A child’s Life in the middle Ages

A Lecture by Imogen Corrigan

The Arts Society Torbay

A CHILD’S LIFE IN THE MIDDLE AGES – A Lecture by Imogen Corrigan

In her lecture on April 11th Imogen Corrigan seemed to have two questions in mind: what was life actually like for children living in the Middle Ages and where is the evidence?

The verdict seemed to be that, as usual, life was very hard for the poorest in society, especially the rural poor, and less so for the wealthy and growing middle classes. Most children were working in their childhood but this was seen as training for their adult roles and the work, although often arduous, was not usually beyond their capabilities.

The influence of the Church, which was all pervading at this time, put great emphasis on morality in family life with the Holy Family and the childhood of Christ as the supreme example.

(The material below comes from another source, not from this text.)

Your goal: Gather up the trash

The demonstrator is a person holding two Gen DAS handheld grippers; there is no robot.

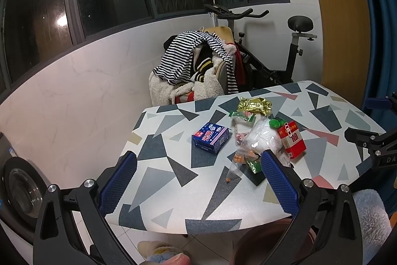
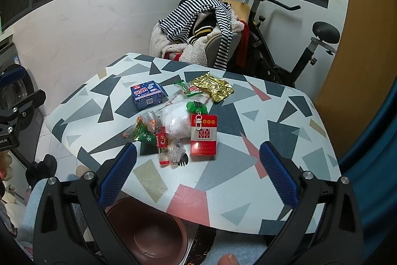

Many in the Church took their role as educators and nurturers very seriously and were supported by the wealthy who saw this as a sure way to salvation. Much of the evidence for attitudes and factual information comes from Church and Monastic records, some visual and some written, both formal and informal. Glimpses of daily life and entertainments could be seen in the hidden spaces such as misericords and in the paintings in private copies of a ‘Book of Hours’.

Later as printing developed and books and block prints of art work became more widespread such images became more prevalent and manuals for the training and education of young people appeared. Patrons were happy to see scenes of daily life in the religious and secular images they had commissioned.

This was a very welcome second visit to the society by Imogen Corrigan thanks to the very generous anonymous donor who sponsored the lecture.